I believe in Democracy, but what we see now is not a version of Democracy worthy of any utopian dream. We see America killing their own citizens without trial. We see laws again in America giving greater and greater power to control their own people. We see protest efforts against corporate greed and corruption actively subverted and insulted by governments and corporate media. We seen the shameful treatment of Bradley Manning, the pursuit of Julian Assange and the targeted destruction of Wikileaks. We internationally see Western governments pushing for laws such as SOPA that control the Internet. In short we see the main proponents of Democracy to be powerful individuals who through their actions display nothing but the darkest contempt for this very institution. If it feels I am speaking as though America were the whole West, I apologize, but use these examples as equally relevant to Australia and other Western nations because every thing I have listed is either duplicated or unquestioningly tolerated by our own government.

This 'Democracy' is not a utopian vision, a dream that can compete with the Communists vision of a paradise of equality. Has our Democracy lost the power to dream? We seem desensitized to the ways in which what we call Democracy manifests itself. Our political narrative has been reduced to a rehashed Summer Blockbuster. We find a villain, fight, kill, repeat.
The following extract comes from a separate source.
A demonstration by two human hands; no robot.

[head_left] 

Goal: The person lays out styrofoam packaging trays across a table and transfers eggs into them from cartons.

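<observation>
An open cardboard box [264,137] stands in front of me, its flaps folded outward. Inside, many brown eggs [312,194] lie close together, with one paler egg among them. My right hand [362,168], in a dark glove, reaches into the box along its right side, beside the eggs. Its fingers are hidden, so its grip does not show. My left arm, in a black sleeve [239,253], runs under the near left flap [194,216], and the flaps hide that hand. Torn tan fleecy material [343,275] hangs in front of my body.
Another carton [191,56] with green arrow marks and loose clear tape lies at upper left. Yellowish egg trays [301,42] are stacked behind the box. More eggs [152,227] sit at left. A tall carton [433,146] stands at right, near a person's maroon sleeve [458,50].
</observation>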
We're so accustomed to the plot now we can even cheer in all the right places. The killing of Osama Bin Laden was so well drawn into this goodies baddies narrative that the questions about 'rule of law' were drowned out by the cheering.

The ruling forces maintain an aesthetic democracy, without substance as an ideology; something nice to shout, to claim allegiance to without any real world obligations or repercussions. It's a trademark, a catch phrase, a sigil, a logo. This doesn't mean I'm claiming conspiracy, that we in fact live in a fascist civilization or any such; I do want to say that we are not encouraged to actually believe in Democracy in any depth beyond 'it's good' [and often thus by implication 'the others' are bad], and that based on what we have witnessed from our governments it is only regarded as valuable as long as it remains consistent with the existing power holders ability to do whatever they like.

If we want to believe in freedom, Democracy and rule of law, the first step is to relearn to dream; these are not pretty words, they mean real, big, brilliant things. How  could those things serve humanity? Try closing your eyes first.
Haven't paid rent since 2014 with ONE WEIRD TRICK.

Lord Cataplanga

We definitively learned the wrong lesson after the epic fail of the communist regimes. It seems people are now too afraid to even try to reform capitalism, and trying any other system of economics is now inconceivable.

Seriously, we should at least pretend we can dream of something better, so we can restore the Threat of Insurrection that Cain was talking about in another thread.